(New York, March 21, 2022)—Three-time Grammy Award winner and iconic songwriter-performer Jimmy Webb will be honored at the 37th Annual Bistro Awards on Monday, May 16, where he will be receiving the ASCAP–Bob Harrington Lifetime Achievement Award, the Bistro Awards’ highest honor, for musical and storytelling accomplishments over his five decades-plus career.
Young Webb saw his star rise quickly in the 1960s, when his work seemed to be on the airwaves everywhere. His engaging melodies, striking lyrics, and musical versatility as composer, lyricist, arranger, and producer made the Oklahoma-born Webb a household name when he was still in his 20s. He remains the only person to win Grammys for music, lyrics, and orchestration.
His heralded, chart-topping songs include “Up, Up and Away,” “By the Time I Get to Phoenix,” “Wichita Lineman,” “Galveston,” “Didn’t We,” “MacArthur Park,” “Highwayman,” and many others. They have been recorded by performers from Glen Campbell to Frank Sinatra, from Richard Harris to Nina Simone, from The Fifth Dimension to Wu Tang Clan. He composed the cantata The Animals’ Christmas and has scored such films as The Last Unicorn and Voices.
Mr.
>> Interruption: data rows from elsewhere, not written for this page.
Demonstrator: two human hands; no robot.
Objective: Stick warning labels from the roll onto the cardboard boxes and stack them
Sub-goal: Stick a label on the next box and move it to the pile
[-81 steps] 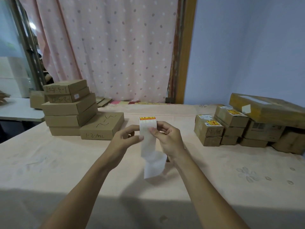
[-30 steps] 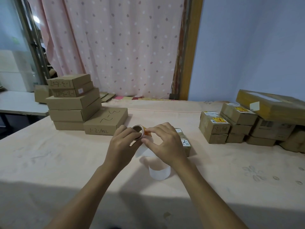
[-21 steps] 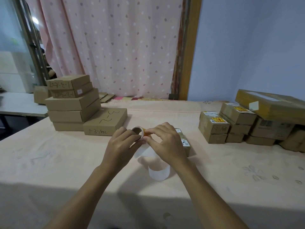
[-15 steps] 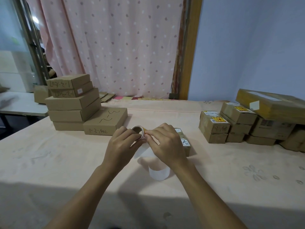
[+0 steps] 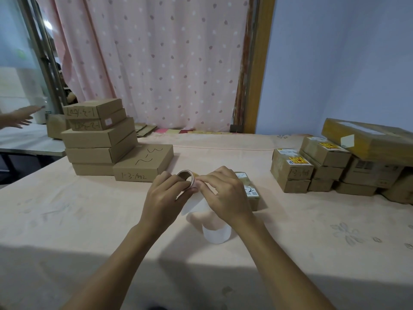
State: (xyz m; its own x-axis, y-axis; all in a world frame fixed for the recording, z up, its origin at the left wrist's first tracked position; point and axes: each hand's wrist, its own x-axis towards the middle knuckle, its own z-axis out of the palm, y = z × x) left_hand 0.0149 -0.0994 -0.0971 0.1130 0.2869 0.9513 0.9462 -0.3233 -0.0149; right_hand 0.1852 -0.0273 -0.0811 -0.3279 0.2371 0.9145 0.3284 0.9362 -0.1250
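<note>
Label roll point(image 5: 186, 178): held just above the middle of the table point(image 5: 67, 220), cardboard core turned up and to the left, a sliver of orange print showing at its right side.
Left hand point(image 5: 166, 195): wrapped round the roll from the near side, thumb and fingers gripping it.
Right hand point(image 5: 225, 193): fingertips bent and pinched against the roll's outer wrap; could not tell whether a label edge was already lifted.
Backing strip point(image 5: 215, 232): hung from the roll between the two wrists, curled end resting on the table toward the near edge.
Step in hand: judged as peeling one warning label off the backing.
Small box point(image 5: 251, 191): lay just behind the right hand, partly hidden by it; probably the one to be labelled next.
Next move: called for lifting one corner cleanly, pulling slowly away from the liner with the roll held firm, then pressing the label flat onto the box top.
Labelled boxes point(image 5: 290, 168): stacked toward the right edge, yellow-and-red stickers on top; the likely place for the finished box.
Plain boxes point(image 5: 98, 139): piled toward the far left corner, with a flat one just beside them.
</note>
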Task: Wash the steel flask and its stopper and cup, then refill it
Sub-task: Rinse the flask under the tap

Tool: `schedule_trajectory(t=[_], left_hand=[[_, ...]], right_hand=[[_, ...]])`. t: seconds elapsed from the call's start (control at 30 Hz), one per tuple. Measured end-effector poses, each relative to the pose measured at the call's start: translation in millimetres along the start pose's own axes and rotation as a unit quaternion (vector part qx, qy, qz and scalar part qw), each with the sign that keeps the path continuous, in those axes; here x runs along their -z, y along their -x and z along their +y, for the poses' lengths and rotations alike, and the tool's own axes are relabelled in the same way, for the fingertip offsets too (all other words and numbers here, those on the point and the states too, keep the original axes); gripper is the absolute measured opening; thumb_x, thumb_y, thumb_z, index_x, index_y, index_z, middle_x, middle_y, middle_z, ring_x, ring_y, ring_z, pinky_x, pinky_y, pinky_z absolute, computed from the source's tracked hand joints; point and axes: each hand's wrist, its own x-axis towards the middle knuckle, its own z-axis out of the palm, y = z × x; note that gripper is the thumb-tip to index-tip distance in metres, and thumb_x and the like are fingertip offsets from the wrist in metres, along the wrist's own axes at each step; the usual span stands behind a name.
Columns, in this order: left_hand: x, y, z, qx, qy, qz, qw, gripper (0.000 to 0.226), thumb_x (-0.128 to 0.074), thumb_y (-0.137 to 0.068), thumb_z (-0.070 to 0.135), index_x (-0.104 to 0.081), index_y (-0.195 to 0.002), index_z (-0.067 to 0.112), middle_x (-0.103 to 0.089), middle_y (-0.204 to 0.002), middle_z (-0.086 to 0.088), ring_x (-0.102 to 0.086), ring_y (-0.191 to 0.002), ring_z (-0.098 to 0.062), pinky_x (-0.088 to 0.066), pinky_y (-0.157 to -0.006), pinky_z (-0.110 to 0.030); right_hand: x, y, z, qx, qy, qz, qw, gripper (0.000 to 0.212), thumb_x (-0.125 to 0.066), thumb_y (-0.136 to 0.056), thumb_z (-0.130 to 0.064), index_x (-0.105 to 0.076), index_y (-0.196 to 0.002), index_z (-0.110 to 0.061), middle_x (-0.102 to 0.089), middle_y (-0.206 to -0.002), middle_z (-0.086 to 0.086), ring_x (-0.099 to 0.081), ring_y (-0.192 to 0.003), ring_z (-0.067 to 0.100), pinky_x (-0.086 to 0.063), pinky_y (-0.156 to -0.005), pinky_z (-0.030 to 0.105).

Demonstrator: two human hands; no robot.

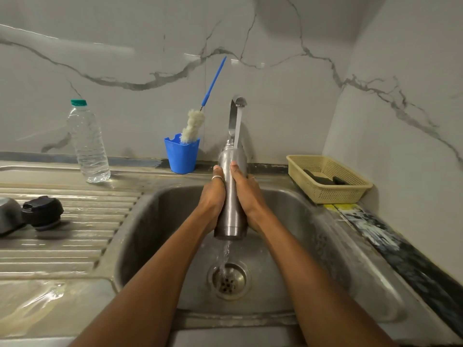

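Note:
The steel flask (231, 196) stands upright over the sink bowl (160, 234), its open mouth under the running tap (236, 106). Water runs down its side and falls from its base to the drain (228, 280). My left hand (213, 196) grips the flask from the left, a ring on one finger. My right hand (246, 194) grips it from the right, thumb across the front. On the wet drainboard at the left lie the black stopper (42, 212) and, beside it at the frame edge, the steel cup (8, 216).
A clear plastic water bottle (87, 144) with a green cap stands at the back left. A blue cup (182, 155) holds a bottle brush (194, 126) with a blue handle. A beige basket (330, 179) with dark items sits right of the sink.

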Motion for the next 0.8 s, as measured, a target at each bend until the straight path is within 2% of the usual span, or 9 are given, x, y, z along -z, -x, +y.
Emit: schedule_trajectory(t=[0.13, 0.2, 0.27, 0.37, 0.47, 0.53, 0.6, 0.67, 0.8], left_hand=[[2.6, -0.7, -3.2, -0.021, -0.058, 0.033, 0.998, 0.054, -0.029, -0.104, 0.06, -0.057, -0.126, 0.019, -0.072, -0.107, -0.012, -0.073, -0.092, -0.026, -0.06, -0.089, -0.048], [1.9, 1.2, -2.8, -0.032, -0.077, 0.027, 0.996, 0.053, -0.031, -0.105, 0.059, -0.059, -0.127, 0.02, -0.072, -0.106, -0.01, -0.073, -0.092, -0.025, -0.06, -0.089, -0.048], [0.8, 2.6, -3.0, -0.03, -0.091, 0.011, 0.995, 0.059, -0.033, -0.101, 0.065, -0.064, -0.123, 0.019, -0.074, -0.104, -0.009, -0.074, -0.091, -0.025, -0.06, -0.089, -0.048], [-1.0, 3.4, -5.6, -0.022, -0.108, -0.013, 0.994, 0.076, -0.039, -0.091, 0.079, -0.065, -0.122, 0.015, -0.075, -0.103, -0.011, -0.075, -0.09, -0.026, -0.062, -0.086, -0.044], [1.2, 2.0, -5.6, -0.021, -0.087, -0.003, 0.996, 0.08, -0.044, -0.089, 0.08, -0.059, -0.125, 0.011, -0.075, -0.103, -0.012, -0.076, -0.088, -0.025, -0.063, -0.076, -0.039], [1.6, 1.8, -2.3, -0.028, -0.043, -0.006, 0.999, 0.067, -0.043, -0.095, 0.073, -0.064, -0.119, 0.013, -0.077, -0.098, -0.01, -0.077, -0.084, -0.023, -0.063, -0.073, -0.037], [0.8, 5.1, 1.8, -0.023, -0.009, -0.016, 1.0, 0.057, -0.04, -0.101, 0.065, -0.069, -0.108, 0.017, -0.079, -0.091, -0.008, -0.077, -0.081, -0.021, -0.061, -0.071, -0.035], [0.1, 4.1, 1.4, -0.009, 0.009, -0.017, 1.0, 0.055, -0.038, -0.103, 0.061, -0.07, -0.107, 0.016, -0.079, -0.088, -0.009, -0.077, -0.082, -0.022, -0.061, -0.074, -0.036], [5.0, 1.8, 1.0, 0.022, -0.023, -0.005, 0.999, 0.058, -0.034, -0.106, 0.056, -0.07, -0.11, 0.012, -0.078, -0.09, -0.012, -0.076, -0.085, -0.026, -0.062, -0.081, -0.041]], right_hand=[[-0.2, 1.9, 4.1, -0.001, 0.012, -0.002, 1.0, 0.063, -0.062, -0.084, -0.069, -0.056, -0.118, -0.016, -0.073, -0.104, 0.006, -0.074, -0.088, 0.022, -0.061, -0.085, 0.044], [-2.4, 3.4, 3.9, 0.019, 0.044, 0.025, 0.999, 0.061, -0.058, -0.087, -0.069, -0.055, -0.115, -0.016, -0.071, -0.104, 0.006, -0.073, -0.09, 0.023, -0.06, -0.086, 0.045], [-5.0, 6.0, 2.1, 0.031, 0.068, 0.045, 0.996, 0.065, -0.049, -0.089, -0.071, -0.054, -0.119, -0.014, -0.07, -0.109, 0.008, -0.071, -0.093, 0.025, -0.059, -0.089, 0.046], [-4.4, 5.9, 1.1, 0.028, 0.076, 0.019, 0.997, 0.061, -0.037, -0.097, -0.064, -0.05, -0.132, -0.015, -0.066, -0.121, 0.012, -0.068, -0.103, 0.027, -0.056, -0.095, 0.048], [1.2, 3.5, 0.8, 0.047, 0.061, -0.018, 0.997, 0.042, -0.047, -0.098, -0.061, -0.059, -0.115, -0.024, -0.072, -0.108, 0.007, -0.072, -0.093, 0.024, -0.06, -0.089, 0.046], [3.7, 0.9, 0.4, 0.043, 0.039, -0.023, 0.998, 0.046, -0.056, -0.092, -0.065, -0.066, -0.107, -0.023, -0.076, -0.096, 0.004, -0.075, -0.083, 0.021, -0.062, -0.084, 0.045], [2.6, 0.5, 0.3, 0.022, 0.025, -0.031, 0.999, 0.058, -0.06, -0.084, -0.073, -0.069, -0.111, -0.023, -0.078, -0.093, 0.003, -0.077, -0.08, 0.019, -0.063, -0.083, 0.045], [2.4, -0.6, 2.8, -0.004, 0.007, -0.045, 0.999, 0.064, -0.062, -0.078, -0.077, -0.07, -0.114, -0.024, -0.079, -0.093, 0.003, -0.077, -0.082, 0.021, -0.062, -0.085, 0.046], [5.6, -1.3, 4.0, -0.014, 0.003, -0.045, 0.999, 0.062, -0.069, -0.08, -0.069, -0.067, -0.116, -0.017, -0.078, -0.095, 0.007, -0.077, -0.083, 0.022, -0.063, -0.081, 0.041]])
Webb holds the distinction of having been the youngest writer inducted into the Songwriters Hall of Fame, and he has received the National Academy of Songwriters Lifetime Achievement Award and the Johnny Mercer Award.
His singing career has included appearances over the decades at New York City cabaret venues, including Jan Wallman’s, The Bottom Line, The Cutting Room, and Feinstein’s at the Regency. His diverse catalog of songs has, of course, been embraced by generations of Manhattan club singers.
Webb has released more than a dozen albums under his own name, and he continues to make some 50 concert appearances each year, dazzling generations of fans with his playing, singing, and storytelling. In late May, he will embark on a multi-city concert tour in the U.K and Ireland.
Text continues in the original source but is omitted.